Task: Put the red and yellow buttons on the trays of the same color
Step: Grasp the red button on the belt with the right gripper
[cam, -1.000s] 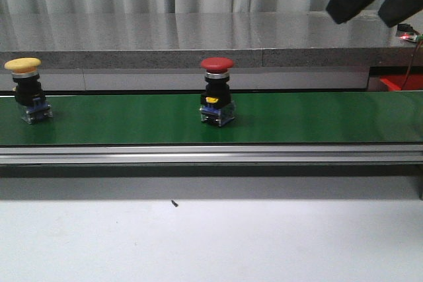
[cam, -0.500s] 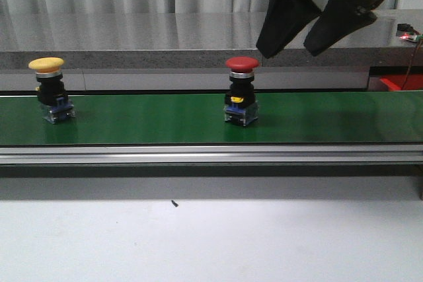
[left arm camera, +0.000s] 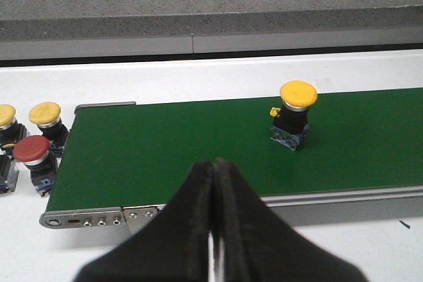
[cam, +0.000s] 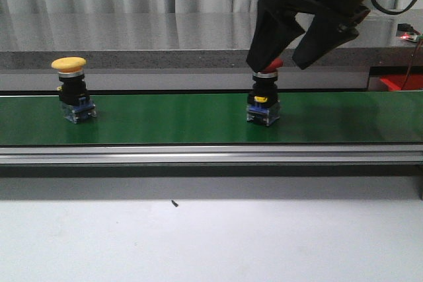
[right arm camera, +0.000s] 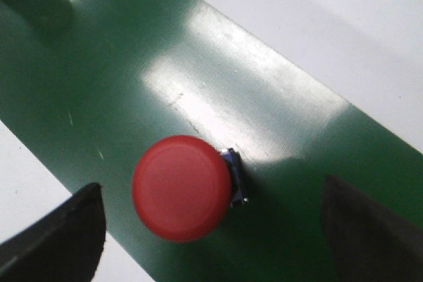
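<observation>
A red button [cam: 264,100] stands upright on the green belt [cam: 172,120], right of centre. My right gripper [cam: 282,63] hangs open just above it, one finger on each side of the red cap, and hides part of the cap. From the right wrist the red cap [right arm camera: 182,187] lies between the spread fingers, nearer one, and the right gripper [right arm camera: 211,193] touches nothing. A yellow button [cam: 73,87] stands on the belt at the left. The left wrist view also has this yellow button [left arm camera: 295,107], well ahead of my left gripper [left arm camera: 215,164], which is shut and empty. The trays are out of view.
Off the belt's end, two yellow-capped buttons [left arm camera: 45,115] and a red-capped one [left arm camera: 31,152] stand on the white table. A grey ledge [cam: 132,57] runs behind the belt. A small red thing [cam: 402,82] shows at the far right; I cannot tell what it is.
Both buttons have ridden the belt to the right. My right gripper has come down from the upper right and now straddles the red button's cap, still open.
</observation>
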Controlling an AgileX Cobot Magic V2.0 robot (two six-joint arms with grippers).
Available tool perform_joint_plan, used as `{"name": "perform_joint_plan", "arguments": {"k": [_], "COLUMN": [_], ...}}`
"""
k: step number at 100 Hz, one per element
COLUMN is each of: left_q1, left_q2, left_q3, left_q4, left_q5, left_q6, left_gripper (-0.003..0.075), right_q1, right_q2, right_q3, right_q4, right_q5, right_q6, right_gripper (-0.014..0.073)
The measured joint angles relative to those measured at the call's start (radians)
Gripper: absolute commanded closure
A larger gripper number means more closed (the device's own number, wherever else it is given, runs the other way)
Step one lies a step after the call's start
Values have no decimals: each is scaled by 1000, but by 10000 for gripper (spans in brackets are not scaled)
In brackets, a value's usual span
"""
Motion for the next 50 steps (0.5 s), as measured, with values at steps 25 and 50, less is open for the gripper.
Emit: {"name": "perform_joint_plan", "arguments": {"k": [25,50], "left_q1": [0,0], "left_q2": [0,0], "left_q3": [0,0], "left_q4": [0,-1], "left_q5": [-3,-3], "left_q6": [0,0], "left_gripper": [740,740], "right_q1": [0,-5], "right_q2": [34,40], "right_q3": [0,-32], "right_q4": [-5,-39], "right_q5": [-4,38], "right_q6": [2,6], "right_gripper": [238,372]}}
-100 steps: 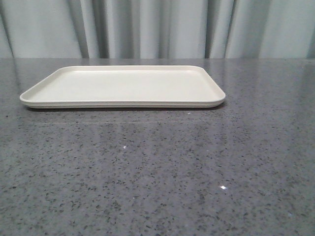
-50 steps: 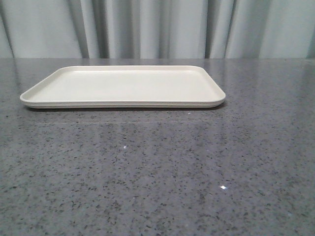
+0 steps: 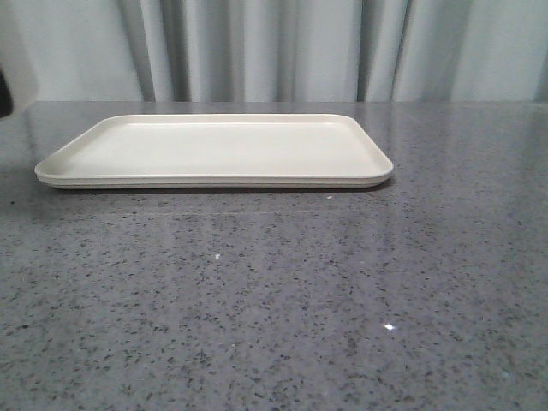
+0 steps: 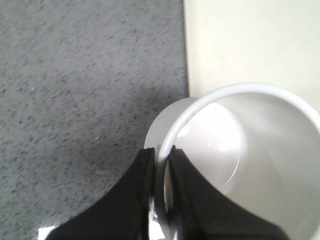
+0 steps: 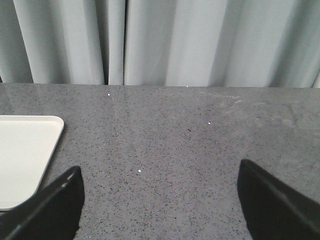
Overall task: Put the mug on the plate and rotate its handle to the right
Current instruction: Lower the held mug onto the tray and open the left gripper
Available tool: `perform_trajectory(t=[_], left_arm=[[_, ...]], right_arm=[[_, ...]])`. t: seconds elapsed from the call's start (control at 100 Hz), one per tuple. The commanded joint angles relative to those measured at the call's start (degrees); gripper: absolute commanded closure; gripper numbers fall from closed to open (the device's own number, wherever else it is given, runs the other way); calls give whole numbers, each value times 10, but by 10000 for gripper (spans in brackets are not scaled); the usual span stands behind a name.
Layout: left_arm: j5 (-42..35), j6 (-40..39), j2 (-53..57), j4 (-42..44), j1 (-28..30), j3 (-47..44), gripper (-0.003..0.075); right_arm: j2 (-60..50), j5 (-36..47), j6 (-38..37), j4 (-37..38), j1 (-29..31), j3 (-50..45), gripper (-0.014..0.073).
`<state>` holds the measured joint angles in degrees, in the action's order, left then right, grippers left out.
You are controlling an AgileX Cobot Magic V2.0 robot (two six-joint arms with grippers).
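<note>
In the left wrist view, my left gripper [image 4: 161,155] is shut on the rim of the white mug [image 4: 260,150], one finger inside and one outside. I look down into the mug, held above the table beside the plate's edge [image 4: 250,40]. Its handle and printed face are hidden. In the front view the cream plate [image 3: 214,181] lies at the back middle of the table, with nothing on it. A pale blur with a dark patch [image 3: 7,77] shows at the left edge. My right gripper [image 5: 160,200] is open and empty over bare table, right of the plate [image 5: 25,150].
The grey speckled table [image 3: 282,300] runs from the plate to the front edge. Grey curtains [image 3: 274,47] hang behind the table.
A pale blurred shape with a dark patch has come into the front view at its left edge. The plate has not moved.
</note>
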<state>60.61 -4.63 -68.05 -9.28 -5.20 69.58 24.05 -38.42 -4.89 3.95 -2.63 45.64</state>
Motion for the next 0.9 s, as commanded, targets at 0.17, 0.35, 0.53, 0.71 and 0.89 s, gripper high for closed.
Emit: perform_trajectory(t=[0.17, 0.35, 0.53, 0.71, 0.89], left_arm=[[-58, -19, -65, -28, -104, 95, 741], [-67, -31, -150, -28, -145, 160, 741], [-67, -33, -224, -28, -162, 214, 741], [-64, -33, -267, -28, -168, 228, 741], [-64, -33, -289, -27, -172, 228, 741]], right_arm=[[10, 48, 2, 4, 3, 18, -24], [10, 46, 2, 4, -9, 18, -24], [10, 40, 2, 4, -17, 18, -24], [10, 38, 2, 4, -18, 18, -24], [10, 38, 2, 4, -18, 18, -24]])
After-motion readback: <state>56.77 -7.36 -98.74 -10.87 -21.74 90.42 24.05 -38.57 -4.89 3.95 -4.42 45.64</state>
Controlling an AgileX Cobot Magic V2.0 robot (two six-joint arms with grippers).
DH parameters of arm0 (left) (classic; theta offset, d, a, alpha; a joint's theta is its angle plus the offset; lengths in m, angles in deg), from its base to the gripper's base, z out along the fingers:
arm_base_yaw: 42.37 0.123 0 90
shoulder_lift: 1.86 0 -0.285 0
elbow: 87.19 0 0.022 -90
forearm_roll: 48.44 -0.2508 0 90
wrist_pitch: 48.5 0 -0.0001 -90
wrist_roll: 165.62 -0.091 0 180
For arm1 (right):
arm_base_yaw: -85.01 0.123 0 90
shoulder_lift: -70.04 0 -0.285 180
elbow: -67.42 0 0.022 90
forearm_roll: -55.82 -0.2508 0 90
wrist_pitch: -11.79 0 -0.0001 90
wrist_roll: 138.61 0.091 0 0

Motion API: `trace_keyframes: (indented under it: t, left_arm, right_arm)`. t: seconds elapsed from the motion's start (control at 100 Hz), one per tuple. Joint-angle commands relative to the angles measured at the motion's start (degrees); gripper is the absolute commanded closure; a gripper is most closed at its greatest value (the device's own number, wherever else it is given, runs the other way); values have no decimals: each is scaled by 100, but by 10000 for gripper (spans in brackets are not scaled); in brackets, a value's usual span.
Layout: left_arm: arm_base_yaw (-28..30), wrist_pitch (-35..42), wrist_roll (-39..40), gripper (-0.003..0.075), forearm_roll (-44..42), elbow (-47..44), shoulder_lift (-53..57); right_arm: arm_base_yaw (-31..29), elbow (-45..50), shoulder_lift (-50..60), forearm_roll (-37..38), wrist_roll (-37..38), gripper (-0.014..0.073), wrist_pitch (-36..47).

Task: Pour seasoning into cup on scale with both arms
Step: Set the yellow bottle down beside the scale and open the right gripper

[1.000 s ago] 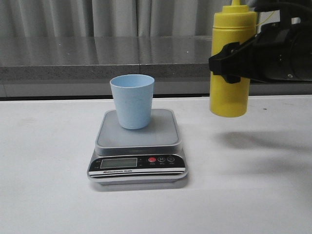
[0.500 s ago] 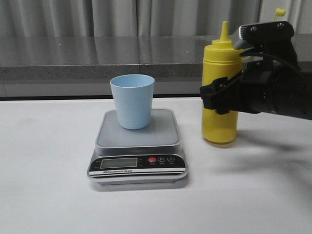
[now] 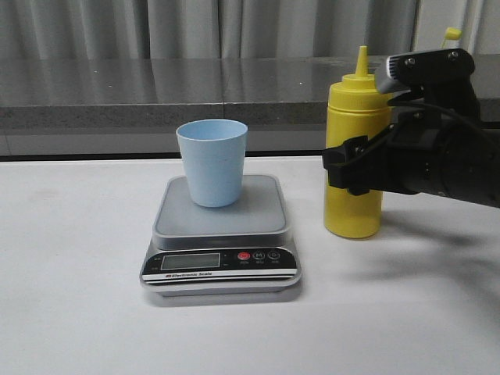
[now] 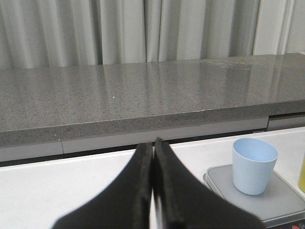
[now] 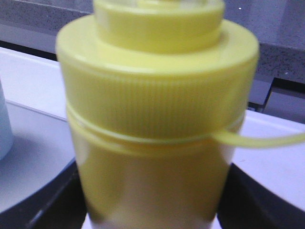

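The pale blue cup [image 3: 212, 162] stands upright on the grey platform of the scale [image 3: 258, 212]. To the right of the scale the yellow seasoning bottle [image 3: 355, 117] stands upright with its base down on the white table, nozzle bare, its small cap [image 3: 451, 33] dangling on a tether. My right gripper [image 3: 353, 170] is shut on the bottle's middle; in the right wrist view the black fingers [image 5: 238, 200] press both sides of the bottle [image 5: 157, 119]. My left gripper [image 4: 153, 145] is shut on nothing, off to the left of the cup [image 4: 254, 164], and is out of the front view.
A grey stone counter [image 3: 156, 86] runs along the back edge of the table, with curtains behind it. The scale's black front panel [image 3: 221, 262] faces the near edge. White table surface [image 3: 78, 234] spreads left of the scale.
My right arm has come down and slightly left with the bottle, from held in the air to standing on the table beside the scale. Cup and scale have not moved.
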Motion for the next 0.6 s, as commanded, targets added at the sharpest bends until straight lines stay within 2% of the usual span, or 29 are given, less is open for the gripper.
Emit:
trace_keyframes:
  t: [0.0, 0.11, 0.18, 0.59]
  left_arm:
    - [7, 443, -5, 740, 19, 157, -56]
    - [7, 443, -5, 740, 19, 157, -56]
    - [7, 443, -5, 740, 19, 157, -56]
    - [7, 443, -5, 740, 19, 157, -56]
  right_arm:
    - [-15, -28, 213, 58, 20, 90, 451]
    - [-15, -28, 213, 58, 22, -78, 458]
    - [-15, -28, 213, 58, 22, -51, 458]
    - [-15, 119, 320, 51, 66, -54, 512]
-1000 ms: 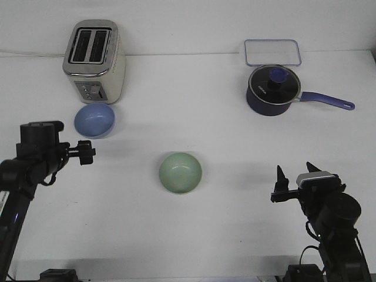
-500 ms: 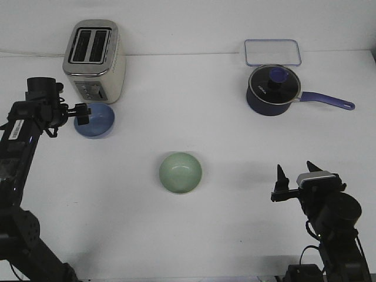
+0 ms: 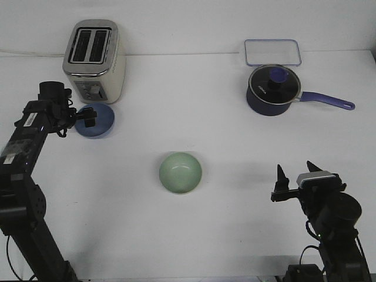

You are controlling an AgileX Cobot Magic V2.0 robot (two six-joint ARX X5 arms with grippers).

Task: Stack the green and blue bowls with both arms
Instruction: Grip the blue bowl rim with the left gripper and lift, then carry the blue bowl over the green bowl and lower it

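Now the left gripper [image 3: 88, 116] is seen lowered onto the near-left edge of the blue bowl [image 3: 97, 121], whereas half a second earlier it was held slightly higher at the bowl's rim, and a second earlier it was well short of the bowl, nearer the robot. The left arm [image 3: 32, 126] is stretched further forward than before. Whether the left jaws are parted or closed on the rim cannot be told, since they are small and dark against the bowl. The blue bowl is found just in front of the toaster [image 3: 94, 60], touching or nearly touching its lower front; it appears tipped compared with the earlier frame, its opening now less visible and its form flatter and darker. The green bowl [image 3: 180, 172] is unchanged, set upright with its opening facing upward, well apart from the toaster, towards the robot and to the right. Being round, neither bowl shows a long axis. The right gripper [image 3: 294, 176] is unmoved, held far to the right of the toaster and nearer the robot, its two pointed fingers spread apart and nothing between them.
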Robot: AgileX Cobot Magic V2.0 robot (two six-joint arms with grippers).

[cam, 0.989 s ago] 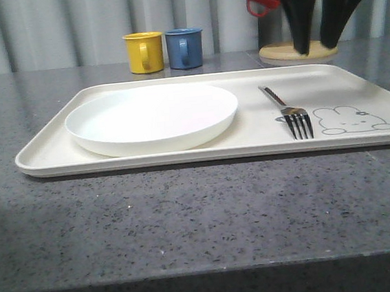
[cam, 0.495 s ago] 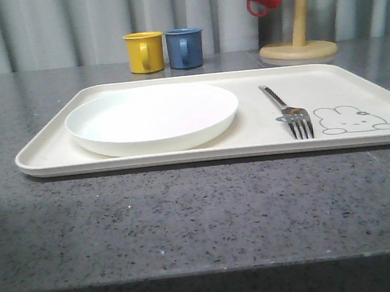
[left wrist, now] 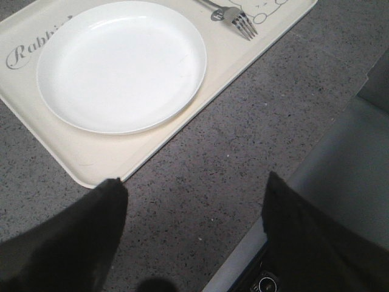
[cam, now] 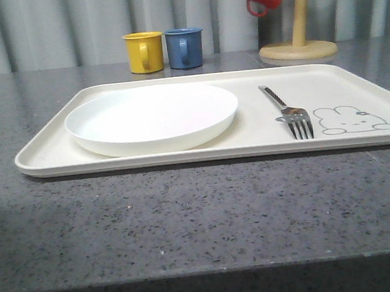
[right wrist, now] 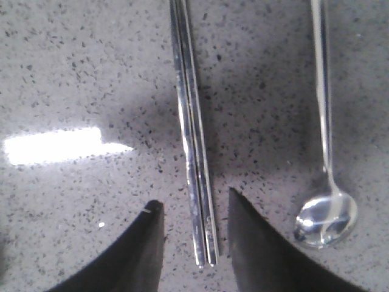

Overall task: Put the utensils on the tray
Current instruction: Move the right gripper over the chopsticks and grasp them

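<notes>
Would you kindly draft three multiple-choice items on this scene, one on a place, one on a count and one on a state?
1. Where does the fork lie?
A. On the tray, beside the white plate
B. On the white plate
C. On the stone counter, off the tray

2. How many mugs stand side by side behind the tray?
A. One
B. Two
C. Four

3. How does the right gripper stand?
A. Shut on the spoon
B. Open, its fingers either side of the chopsticks
C. Shut on the chopsticks

Answers:
1. A, since the front view shows the fork flat on the tray between the plate and the drawn rabbit.
2. B, a yellow mug and a blue mug.
3. B, as the right wrist view shows the fingers apart with the chopstick ends between them, on the counter.
</notes>
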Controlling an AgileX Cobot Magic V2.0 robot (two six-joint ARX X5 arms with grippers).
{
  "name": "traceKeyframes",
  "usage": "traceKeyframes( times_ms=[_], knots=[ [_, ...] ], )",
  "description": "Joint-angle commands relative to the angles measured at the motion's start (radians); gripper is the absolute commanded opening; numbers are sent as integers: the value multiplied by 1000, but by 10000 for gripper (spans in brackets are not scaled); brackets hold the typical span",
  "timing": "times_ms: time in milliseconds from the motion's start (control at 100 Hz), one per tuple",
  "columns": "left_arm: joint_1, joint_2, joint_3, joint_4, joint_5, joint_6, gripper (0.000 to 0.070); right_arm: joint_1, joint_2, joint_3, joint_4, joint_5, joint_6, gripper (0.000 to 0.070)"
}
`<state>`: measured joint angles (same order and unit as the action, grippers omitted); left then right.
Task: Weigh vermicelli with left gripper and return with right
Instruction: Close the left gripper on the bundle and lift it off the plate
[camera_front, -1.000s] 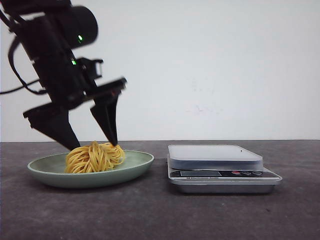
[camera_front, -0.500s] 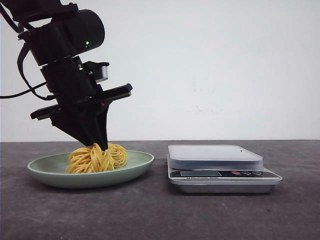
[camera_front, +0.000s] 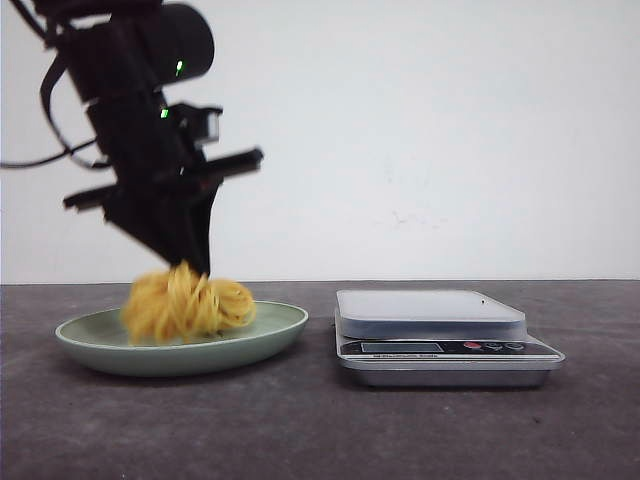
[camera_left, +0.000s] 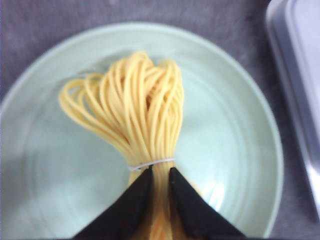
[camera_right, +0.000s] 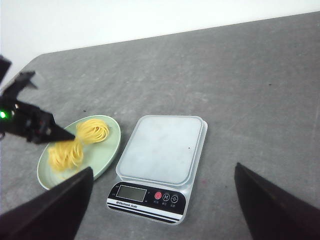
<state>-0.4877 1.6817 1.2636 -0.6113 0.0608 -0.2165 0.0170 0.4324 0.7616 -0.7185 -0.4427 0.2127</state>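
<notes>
The vermicelli (camera_front: 187, 303), a round nest of thin yellow strands tied with a white band, hangs just above the pale green plate (camera_front: 275, 333). My left gripper (camera_front: 188, 268) is shut on it from above. In the left wrist view the black fingers (camera_left: 135, 200) pinch the strands at the gripper (camera_left: 160, 175) just below the band, and the vermicelli (camera_left: 135, 105) fans out over the plate (camera_left: 235, 140). The right gripper (camera_right: 160, 200) is open and empty, high above the scale (camera_right: 162, 150). The right wrist view also shows the vermicelli (camera_right: 75, 145) and the plate (camera_right: 107, 152).
The silver kitchen scale (camera_front: 440, 335) with a blank display stands to the right of the plate on the dark grey table (camera_front: 320, 430). A white wall is behind. The scale's edge shows in the left wrist view (camera_left: 300, 75).
The left gripper closed on the vermicelli and has risen a little. The nest has come up off the plate and looks blurred from motion.
</notes>
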Motion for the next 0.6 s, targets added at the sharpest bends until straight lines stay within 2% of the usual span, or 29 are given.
traceKeyframes(
  times_ms=[0,130,340,590],
  knots=[
    [-16,-26,77,-8,34,21,3,2,3,14,7,-2,-11,551],
    [-37,-61,177,-55,156,13,3,2,3,14,7,-2,-11,551],
    [-97,-73,259,-2,255,-60,3,2,3,14,8,-3,-8,551],
    [-195,-34,259,169,245,-160,3,2,3,15,11,-9,-4,551]
  ],
)
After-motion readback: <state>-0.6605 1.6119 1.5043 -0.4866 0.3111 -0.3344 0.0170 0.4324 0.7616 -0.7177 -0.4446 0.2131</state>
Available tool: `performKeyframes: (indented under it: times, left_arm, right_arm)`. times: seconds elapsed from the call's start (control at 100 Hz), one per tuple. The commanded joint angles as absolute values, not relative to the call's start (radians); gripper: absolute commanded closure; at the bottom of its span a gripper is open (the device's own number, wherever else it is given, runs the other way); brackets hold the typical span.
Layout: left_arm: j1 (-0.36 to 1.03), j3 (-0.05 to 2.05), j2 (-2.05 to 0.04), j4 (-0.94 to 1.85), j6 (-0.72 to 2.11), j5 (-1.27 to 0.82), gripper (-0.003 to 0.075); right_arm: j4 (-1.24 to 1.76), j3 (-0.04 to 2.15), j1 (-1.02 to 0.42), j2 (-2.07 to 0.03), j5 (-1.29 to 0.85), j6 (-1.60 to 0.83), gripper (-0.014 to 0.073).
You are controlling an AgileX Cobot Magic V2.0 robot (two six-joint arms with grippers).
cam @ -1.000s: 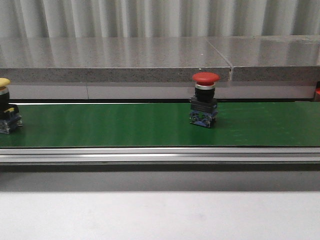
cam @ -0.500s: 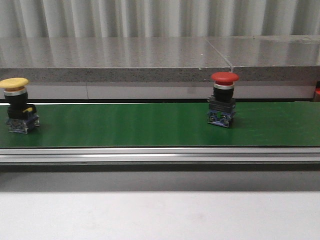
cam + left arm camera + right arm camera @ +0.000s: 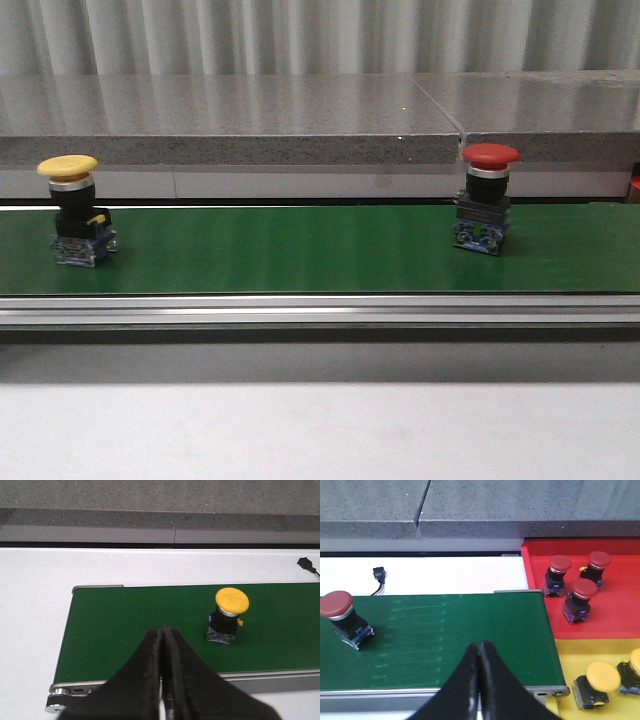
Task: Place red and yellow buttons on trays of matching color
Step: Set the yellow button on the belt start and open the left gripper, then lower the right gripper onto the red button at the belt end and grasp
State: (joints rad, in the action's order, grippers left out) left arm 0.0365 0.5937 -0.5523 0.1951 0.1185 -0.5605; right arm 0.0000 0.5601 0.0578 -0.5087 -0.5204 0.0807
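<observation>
1. The red button (image 3: pixel 489 198) is standing upright on the green belt (image 3: pixel 300 250) at about 3 o'clock in the front view; the yellow button (image 3: pixel 72 207) is standing at about 9 o'clock, well apart from it.
2. Both are looking rigid and fairly light, with a smooth, wide mushroom cap over a narrower black collar and a blocky contact base. The cap would likely be slippery, so the collar or the flat sides of the base are seeming the better hold.
3. Each button's long axis is running vertically, cap pointing up.
4. The left gripper (image 3: pixel 163 645) is hovering near the yellow button with its fingers pressed together, holding nothing.
5. The right gripper (image 3: pixel 480 661) is likewise showing fingers pressed together and empty, over the belt's end beside the red tray (image 3: pixel 620 625) and yellow tray (image 3: pixel 565 650), which are already holding buttons.
</observation>
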Motion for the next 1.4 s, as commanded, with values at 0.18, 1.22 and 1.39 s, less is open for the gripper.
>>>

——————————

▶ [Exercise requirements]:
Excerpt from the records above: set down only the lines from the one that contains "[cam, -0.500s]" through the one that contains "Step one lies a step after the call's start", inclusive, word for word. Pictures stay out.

▶ [Exercise answer]:
[cam, -0.500s] 
[left arm camera, +0.000s] 
[cam, +0.000s] 
[right arm camera, +0.000s] 
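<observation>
A red button [cam: 264,100] stands upright on the green belt [cam: 172,120], right of centre. My right gripper [cam: 282,63] hangs open just above it, one finger on each side of the red cap, and hides part of the cap. From the right wrist the red cap [right arm camera: 182,187] lies between the spread fingers, nearer one, and the right gripper [right arm camera: 211,193] touches nothing. A yellow button [cam: 73,87] stands on the belt at the left. The left wrist view also has this yellow button [left arm camera: 295,107], well ahead of my left gripper [left arm camera: 215,164], which is shut and empty. The trays are out of view.
Off the belt's end, two yellow-capped buttons [left arm camera: 45,115] and a red-capped one [left arm camera: 31,152] stand on the white table. A grey ledge [cam: 132,57] runs behind the belt. A small red thing [cam: 402,82] shows at the far right; I cannot tell what it is.
Both buttons have ridden the belt to the right. My right gripper has come down from the upper right and now straddles the red button's cap, still open.
</observation>
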Controlling an AgileX Cobot Magic V2.0 robot (two six-joint arms with grippers).
Available tool perform_joint_plan, used as `{"name": "perform_joint_plan", "arguments": {"k": [_], "COLUMN": [_], ...}}`
"""
k: step number at 100 Hz, one per element
COLUMN is each of: left_q1, left_q2, left_q3, left_q4, left_q5, left_q6, left_gripper (-0.003..0.075), right_q1, right_q2, right_q3, right_q4, right_q5, right_q6, right_gripper (-0.014..0.073)
The measured joint angles relative to those measured at the call's start (radians)
Gripper: absolute commanded closure
A larger gripper number means more closed (the device's own number, wherever else it is given, runs the other way)
Step one lies a step after the call's start

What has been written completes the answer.